Picker dies on second day at work
WHSQ v M and L Zabala Investments (2021)
On 31 October 2017, a 27-year-old backpacker was performing picking work on a farm in North Queensland when he collapsed and died from organ failure caused by heat-related stress after a 7-hour shift in temperatures as high as 40 degrees Celsius.
At the date of the incident, it was the backpacker’s second day at the farm.
The Court found that the company that operated the farm did not implement appropriate measures to reduce the risks posed by heat and direct sun exposure. Possible risk control measures that the company could have implemented included:
- providing shaded areas for rest;
- assessing the thermal risk;
- training workers on heat stress management; and
- moving picking to cooler times of the day.
The company pleaded guilty to breaching section 20 and section 32 of the Work Health and Safety Act 2011 (Qld) in failing to comply with its health and safety duties.
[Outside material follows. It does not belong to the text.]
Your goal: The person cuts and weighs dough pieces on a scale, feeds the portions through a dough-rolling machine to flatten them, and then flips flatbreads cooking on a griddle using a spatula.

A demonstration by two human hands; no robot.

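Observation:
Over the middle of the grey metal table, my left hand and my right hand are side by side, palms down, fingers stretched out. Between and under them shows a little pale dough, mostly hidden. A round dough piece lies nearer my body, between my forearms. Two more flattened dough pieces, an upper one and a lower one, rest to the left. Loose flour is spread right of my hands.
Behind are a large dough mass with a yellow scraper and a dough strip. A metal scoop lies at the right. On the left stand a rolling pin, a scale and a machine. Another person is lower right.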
It was convicted and ordered to pay a fine of $100,000, following a reduction for entering a guilty plea.
Employers must be vigilant in ensuring safety at their workplaces by implementing and training workers on the required procedures and safety precautions. In this case, the risk of heat stroke was a foreseeable risk, and the company did not have a proper safe system of work or appropriate training to control that risk.
Please note: Case law is reported as correct and current at time of publishing. Be aware that cases in lower courts may be appealed and decisions subsequently overturned.